Rauschenbach betont darüber hinaus die kritische Analyse
Ibn Vergas in Bezug auf die eigene Gruppe: Der äußere
wie auch der innere geistige „Fall Jehudas" sind nicht
nur auf die Leiden der Verfolgungen zurückzuführen –
Unvernunft und moralisch-ethische Unverantwortlichkeit
finden sich ebenfalls bei einzelnen Gliedern der
Gemeinschaft Israels, welche durch ihr Handeln
wesentlichen Anteil am kollektiven Niedergang haben und
lebensbedrohliche Situationen entstehen lassen.
Einzigartig ist auch die Erörterung
der Frage nach der „Wahrheit der Religionen" (S.

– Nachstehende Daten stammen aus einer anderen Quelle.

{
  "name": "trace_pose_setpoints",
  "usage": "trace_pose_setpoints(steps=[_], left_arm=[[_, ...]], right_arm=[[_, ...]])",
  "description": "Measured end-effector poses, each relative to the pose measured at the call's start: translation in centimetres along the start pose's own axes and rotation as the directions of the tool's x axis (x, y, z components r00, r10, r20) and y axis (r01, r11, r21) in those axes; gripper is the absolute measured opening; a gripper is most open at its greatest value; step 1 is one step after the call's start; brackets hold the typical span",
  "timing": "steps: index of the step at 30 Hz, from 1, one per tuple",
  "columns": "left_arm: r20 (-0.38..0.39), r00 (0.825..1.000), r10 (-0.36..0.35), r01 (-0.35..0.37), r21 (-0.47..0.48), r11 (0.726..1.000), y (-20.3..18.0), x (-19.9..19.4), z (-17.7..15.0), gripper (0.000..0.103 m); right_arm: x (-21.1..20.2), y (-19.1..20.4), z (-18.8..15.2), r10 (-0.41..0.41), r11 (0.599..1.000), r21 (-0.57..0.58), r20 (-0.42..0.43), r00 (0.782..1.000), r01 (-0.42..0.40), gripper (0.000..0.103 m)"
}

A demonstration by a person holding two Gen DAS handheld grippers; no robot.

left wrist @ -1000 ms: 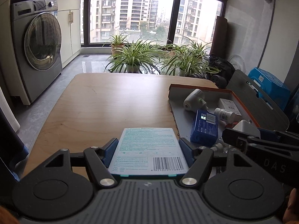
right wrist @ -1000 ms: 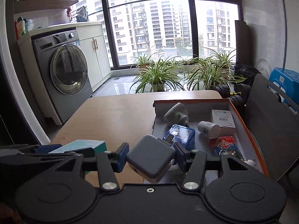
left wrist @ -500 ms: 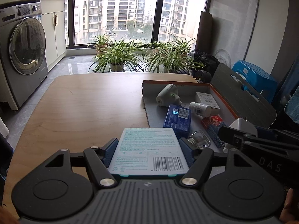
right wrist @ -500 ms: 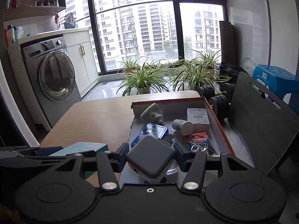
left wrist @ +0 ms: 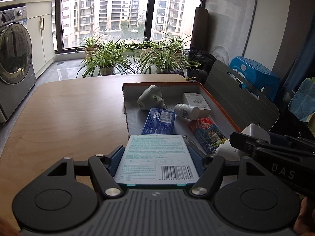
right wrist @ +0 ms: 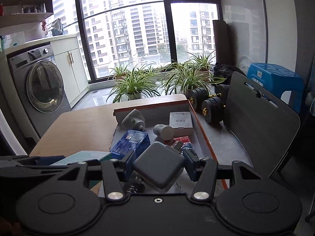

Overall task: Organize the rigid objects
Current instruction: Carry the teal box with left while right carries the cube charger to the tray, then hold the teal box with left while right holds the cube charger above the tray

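Observation:
My left gripper (left wrist: 156, 158) is shut on a flat teal bandage box (left wrist: 156, 158), held level over the near edge of an orange-rimmed cardboard tray (left wrist: 220, 106). My right gripper (right wrist: 158, 165) is shut on a grey square charger (right wrist: 158, 165) over the tray's (right wrist: 203, 135) near end; in the left wrist view the right gripper (left wrist: 254, 139) reaches in from the right with the white charger (left wrist: 254, 131) in it. Inside the tray lie a white thermometer (left wrist: 149, 98), a blue box (left wrist: 158, 121), a white pill bottle (left wrist: 186, 111), a white carton (left wrist: 195, 100) and a red-blue card pack (left wrist: 207, 132).
The tray sits on the right part of a wooden table (left wrist: 69, 114). A dark chair back (right wrist: 259, 118) stands right of it, with dumbbells (right wrist: 211, 106) and a blue stool (right wrist: 275, 80) beyond. Potted plants (left wrist: 106, 59) line the window; a washing machine (right wrist: 41, 84) stands left.
Both grippers have carried their objects to the right and forward. The tray has come closer and more central under them. Neither grip has altered.

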State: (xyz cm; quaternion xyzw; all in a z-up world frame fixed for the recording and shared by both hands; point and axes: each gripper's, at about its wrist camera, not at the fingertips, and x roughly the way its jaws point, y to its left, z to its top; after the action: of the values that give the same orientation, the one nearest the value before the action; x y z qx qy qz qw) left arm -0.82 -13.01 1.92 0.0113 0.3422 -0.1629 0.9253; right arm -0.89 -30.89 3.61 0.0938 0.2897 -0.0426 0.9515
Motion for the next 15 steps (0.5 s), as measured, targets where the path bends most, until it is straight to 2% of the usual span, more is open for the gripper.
trace_pose_setpoints(steps=[15], left_arm=[[0.001,1.0,-0.003,0.003,-0.009,1.0,-0.8,0.6,0.7,0.072]], right_arm=[[0.4,-1.2,-0.1,-0.012,1.0,0.009,-0.004,1.0,0.012,0.064]])
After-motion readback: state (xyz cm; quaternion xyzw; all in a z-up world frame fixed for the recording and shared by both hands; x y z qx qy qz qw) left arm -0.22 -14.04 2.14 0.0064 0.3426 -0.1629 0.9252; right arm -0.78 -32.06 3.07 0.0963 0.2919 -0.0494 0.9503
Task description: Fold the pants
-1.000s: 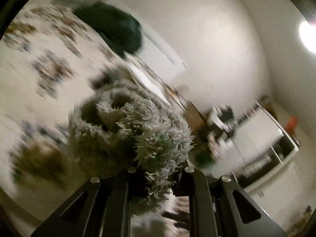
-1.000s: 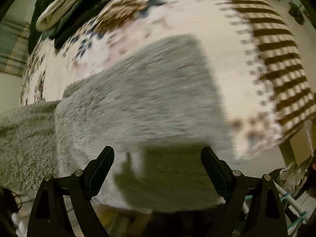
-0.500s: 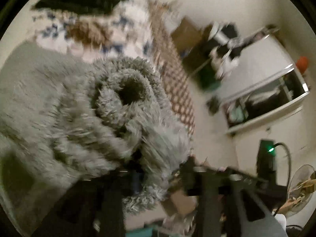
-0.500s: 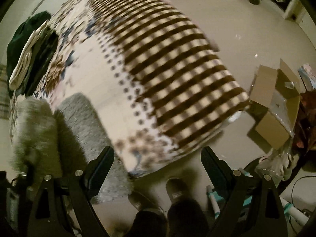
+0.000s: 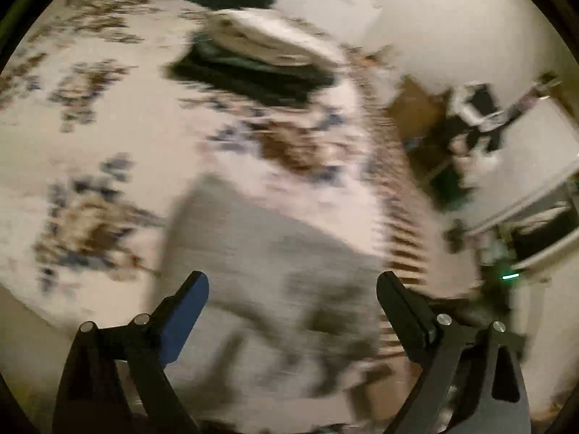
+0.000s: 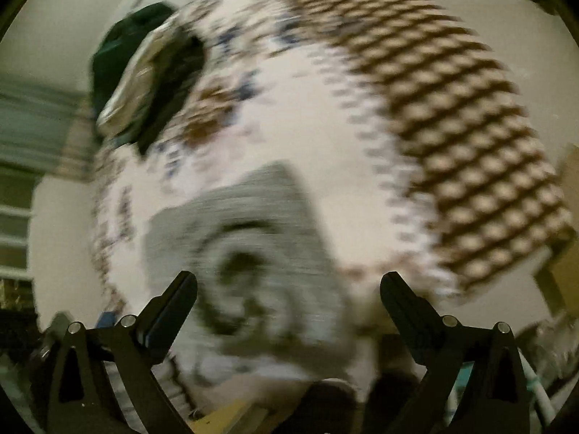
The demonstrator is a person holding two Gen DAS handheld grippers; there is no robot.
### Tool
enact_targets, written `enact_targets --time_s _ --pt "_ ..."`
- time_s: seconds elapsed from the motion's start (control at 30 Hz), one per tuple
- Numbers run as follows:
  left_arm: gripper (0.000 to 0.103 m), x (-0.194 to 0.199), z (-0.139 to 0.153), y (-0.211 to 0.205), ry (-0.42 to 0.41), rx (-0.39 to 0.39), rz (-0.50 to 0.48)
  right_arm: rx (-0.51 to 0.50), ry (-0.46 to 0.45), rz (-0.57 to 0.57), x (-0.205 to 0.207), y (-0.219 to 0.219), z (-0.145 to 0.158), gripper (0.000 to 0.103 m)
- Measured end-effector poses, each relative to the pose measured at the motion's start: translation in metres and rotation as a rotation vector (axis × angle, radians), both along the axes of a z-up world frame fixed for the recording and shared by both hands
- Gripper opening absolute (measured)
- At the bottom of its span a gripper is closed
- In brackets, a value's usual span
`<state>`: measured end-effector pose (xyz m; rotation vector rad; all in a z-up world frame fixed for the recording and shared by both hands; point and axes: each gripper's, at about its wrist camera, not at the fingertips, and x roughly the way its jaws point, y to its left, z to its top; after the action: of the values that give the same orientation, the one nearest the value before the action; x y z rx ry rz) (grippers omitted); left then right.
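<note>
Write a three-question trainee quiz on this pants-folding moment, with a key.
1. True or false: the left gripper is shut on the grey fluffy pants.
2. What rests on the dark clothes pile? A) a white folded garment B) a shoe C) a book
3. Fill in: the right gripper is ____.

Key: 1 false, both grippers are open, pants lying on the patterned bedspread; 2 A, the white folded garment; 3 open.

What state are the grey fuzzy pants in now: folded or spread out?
Folded. The grey pants lie as a compact rectangular bundle on the patterned bedspread, layered edges at its near end. Both claws are open, holding nothing.
</note>
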<state>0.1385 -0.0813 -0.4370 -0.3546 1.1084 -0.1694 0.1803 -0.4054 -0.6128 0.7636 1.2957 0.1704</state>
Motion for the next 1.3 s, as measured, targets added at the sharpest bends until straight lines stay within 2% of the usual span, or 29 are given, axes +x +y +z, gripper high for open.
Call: enact_targets --time_s 0.07,0.13,0.17,0.2,0.23,0.27,0.37,0.47,0.53,0.63,0.67,0.73,0.77,0.83,0.87,0.9,0.97,1.03,1.07,1.13,1.2,1.3 --pt "0.095 0.011 -0.023 0.013 0.047 0.047 0.022 0.02 -0.005 0.054 0.015 0.029 -0.001 0.103" --pt "0.095 0.019 -0.048 0.02 0.1 0.039 0.027 -0.002 0.013 0.135 0.026 0.056 -0.007 0.103" --pt "0.095 0.022 -0.056 0.021 0.117 0.036 0.024 -0.038 0.035 0.17 0.027 0.064 -0.012 0.102" --pt "0.095 0.024 -0.069 0.022 0.148 0.027 0.016 -0.131 0.08 0.193 0.026 0.068 -0.02 0.098" --pt "0.095 0.025 -0.076 0.023 0.169 0.029 0.018 -0.198 0.116 0.181 0.022 0.063 -0.027 0.091" --pt "0.095 0.026 -0.08 0.023 0.183 0.026 0.017 -0.23 0.148 0.149 0.018 0.053 -0.033 0.079" --pt "0.095 0.026 -0.085 0.02 0.197 -0.006 0.015 -0.287 0.24 -0.002 -0.004 -0.008 -0.052 0.077" --pt "0.095 0.023 -0.081 0.014 0.182 -0.024 0.008 -0.194 0.268 -0.079 -0.019 -0.04 -0.055 0.078" --pt "0.095 0.021 -0.08 0.012 0.182 -0.031 0.011 -0.132 0.252 -0.123 -0.029 -0.048 -0.047 0.078" --pt "0.095 0.021 -0.085 0.008 0.2 -0.033 0.007 0.068 0.17 -0.166 -0.041 -0.046 -0.039 0.085" --pt "0.095 0.022 -0.088 0.006 0.204 -0.029 0.005 0.171 0.169 -0.16 -0.043 -0.037 -0.046 0.086" --pt "0.095 0.024 -0.092 0.005 0.214 -0.014 0.0 0.292 0.206 -0.125 -0.043 -0.024 -0.067 0.086" --pt "0.095 0.025 -0.093 0.004 0.215 -0.014 -0.004 0.254 0.247 -0.105 -0.044 -0.018 -0.078 0.086" --pt "0.095 0.028 -0.096 0.004 0.23 -0.01 -0.008 -0.05 0.348 -0.018 -0.046 -0.01 -0.094 0.085" --pt "0.095 0.029 -0.095 0.005 0.232 -0.029 -0.009 -0.157 0.38 0.021 -0.048 -0.009 -0.1 0.085" --pt "0.095 0.029 -0.094 0.006 0.231 -0.042 -0.009 -0.15 0.391 0.027 -0.049 -0.011 -0.101 0.085" --pt "0.095 0.031 -0.086 0.007 0.217 -0.059 -0.016 -0.067 0.347 0.004 -0.047 -0.017 -0.085 0.085" --pt "0.095 0.035 -0.078 0.007 0.198 -0.068 -0.018 0.0 0.252 -0.022 -0.041 -0.026 -0.061 0.086" --pt "0.095 0.037 -0.076 0.007 0.191 -0.073 -0.016 0.048 0.178 -0.045 -0.035 -0.031 -0.043 0.086" --pt "0.095 0.044 -0.072 0.007 0.176 -0.081 -0.014 0.117 0.096 -0.068 -0.024 -0.037 -0.026 0.086" --pt "0.095 0.052 -0.071 0.005 0.169 -0.076 -0.012 0.168 0.079 -0.078 -0.001 -0.037 -0.026 0.086" --pt "0.095 0.064 -0.072 0.002 0.165 -0.071 -0.017 0.219 0.115 -0.045 0.038 -0.028 -0.047 0.085"
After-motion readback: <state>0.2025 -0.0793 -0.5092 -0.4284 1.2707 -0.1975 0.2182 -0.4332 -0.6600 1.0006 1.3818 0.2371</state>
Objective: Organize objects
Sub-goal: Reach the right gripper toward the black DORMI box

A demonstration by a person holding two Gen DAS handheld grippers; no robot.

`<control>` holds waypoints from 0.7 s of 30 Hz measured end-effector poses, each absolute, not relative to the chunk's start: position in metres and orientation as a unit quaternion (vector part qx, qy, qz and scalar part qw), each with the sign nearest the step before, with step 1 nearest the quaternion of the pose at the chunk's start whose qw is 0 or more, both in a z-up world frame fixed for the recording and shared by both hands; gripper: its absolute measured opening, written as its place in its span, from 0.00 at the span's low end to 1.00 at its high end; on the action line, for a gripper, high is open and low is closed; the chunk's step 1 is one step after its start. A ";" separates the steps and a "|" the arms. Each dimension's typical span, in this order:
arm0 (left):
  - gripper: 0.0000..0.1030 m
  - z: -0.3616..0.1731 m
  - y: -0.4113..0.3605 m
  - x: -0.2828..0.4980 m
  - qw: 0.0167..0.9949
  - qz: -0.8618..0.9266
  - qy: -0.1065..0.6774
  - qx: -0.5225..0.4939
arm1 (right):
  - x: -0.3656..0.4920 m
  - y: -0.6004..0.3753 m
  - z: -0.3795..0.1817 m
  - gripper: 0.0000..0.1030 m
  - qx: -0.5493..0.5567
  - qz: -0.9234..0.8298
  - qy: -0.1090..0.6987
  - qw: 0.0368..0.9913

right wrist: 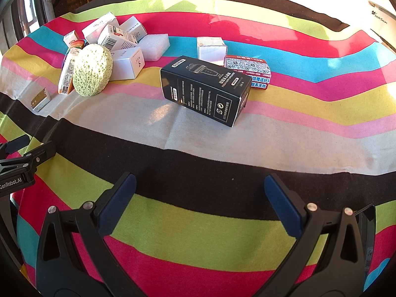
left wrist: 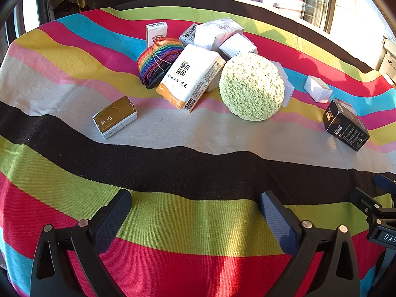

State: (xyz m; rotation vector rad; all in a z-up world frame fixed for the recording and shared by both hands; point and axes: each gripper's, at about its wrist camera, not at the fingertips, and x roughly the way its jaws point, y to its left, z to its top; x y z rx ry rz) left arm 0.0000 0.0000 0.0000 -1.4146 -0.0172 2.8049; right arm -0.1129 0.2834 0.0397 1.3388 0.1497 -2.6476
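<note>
On the striped cloth, a pale green sponge ball [left wrist: 251,86] [right wrist: 92,70] lies amid a heap of white boxes [left wrist: 217,34] [right wrist: 112,34], a tissue pack [left wrist: 191,76] and a rainbow strap [left wrist: 158,58]. Apart from the heap lie a gold packet [left wrist: 115,116] [right wrist: 39,100], a black box [left wrist: 345,125] [right wrist: 204,90], a small white box [left wrist: 317,89] [right wrist: 211,47] and a red QR-code box [right wrist: 248,70]. My left gripper [left wrist: 195,203] hovers open over the near stripes, nothing between its fingers. My right gripper [right wrist: 200,185] is likewise open and empty, short of the black box.
The cloth-covered table [left wrist: 198,163] [right wrist: 198,148] ends at a dark far edge with windows and bright sunlight behind. White cartons [right wrist: 381,12] stand off the right side. Each gripper shows at the edge of the other's view.
</note>
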 end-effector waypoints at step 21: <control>1.00 0.000 0.000 0.000 0.000 0.893 -0.006 -0.451 | -0.115 0.286 0.040 1.00 0.459 -0.877 0.069 0.122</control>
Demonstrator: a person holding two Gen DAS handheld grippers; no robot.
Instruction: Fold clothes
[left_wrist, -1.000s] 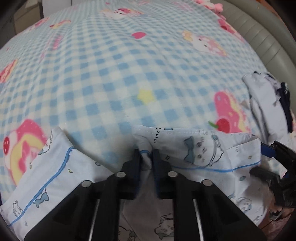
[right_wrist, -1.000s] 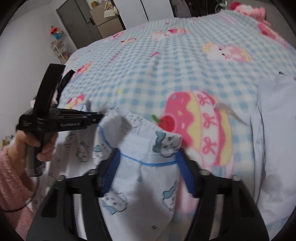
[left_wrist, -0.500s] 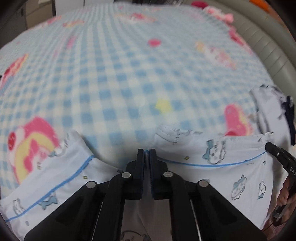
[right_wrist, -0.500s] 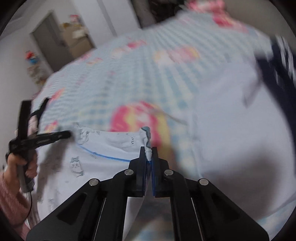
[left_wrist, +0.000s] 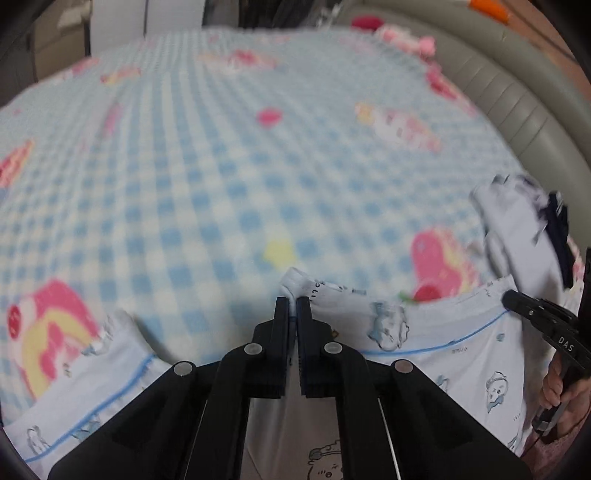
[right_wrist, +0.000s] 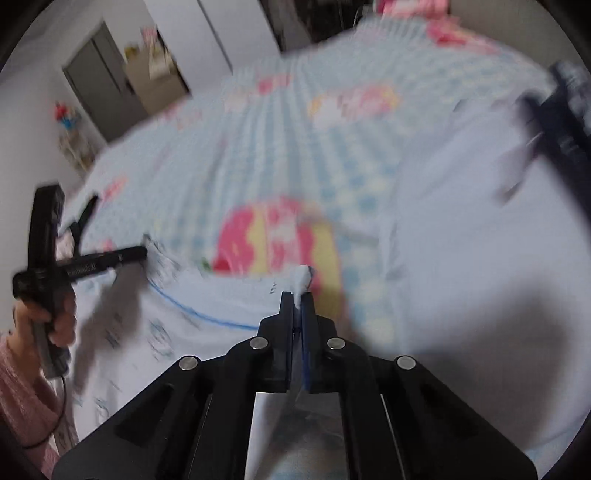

245ff.). Unter anderem anhand der bekannten Ringparabel
(§32, S. 101f.) und den Argumenten in geschilderten
Religionsgesprächen zeigt die Herausgeberin, dass die
Figuren Ibn Vergas von der Wahrheit ihres Glaubens
überzeugt sind und einigen die Subjektivität ihrer
Wahrheit durchaus bewusst ist, welche für die jeweils
andere Gruppe keine Gültigkeit besitzt. Propagiert der
Autor in seinem Werk „für ein Loslassen von allen
Wahrheitsfragen in religiösen Zusammenhängen" und „für
ein vernunftbestimmtes Handeln von Juden und Christen im
täglichen Umgang miteinander" (S. 248), so wird der
Leser dazu neigen, den Beginn der jüdischen Neuzeit nun
endgültig von der westeuropäischen Sichtweise Graetz´s
und Dubnows zu lösen und in das 15./16. Jh. zu verlegen.
Unter der Überschrift „Nachklänge"
(S. 249) schließt Rauschenbach auf wenigen Seiten eine
Forschungslücke und skizziert die Rezeption von Schevet
Jehuda in der christlichen Umwelt. Während Johann Jakob
Schudt in seinen „Jüdischen Merckwürdigkeiten" das Werk
für seine antijüdische Argumentation nutzte, entdeckte
der niederländische Orientalist Georg Genz dessen
politische Brisanz. Durch drei Ausgaben versuchte er die
Eliten der Stadt Hamburg auf die leidvolle Geschichte
der Juden hinzuweisen, um so ein Umdenken in der
antijüdischen Politik der Stadt zu erreichen.
Neben einem nützlichen Register
enthält der Band eine nach Sprachen getrennte Auflistung
der Ausgaben des Werkes sowie eine Auswahl der
Forschungsliteratur, welche die aktuelle
hebräischsprachige Forschungsliteratur berücksichtigt.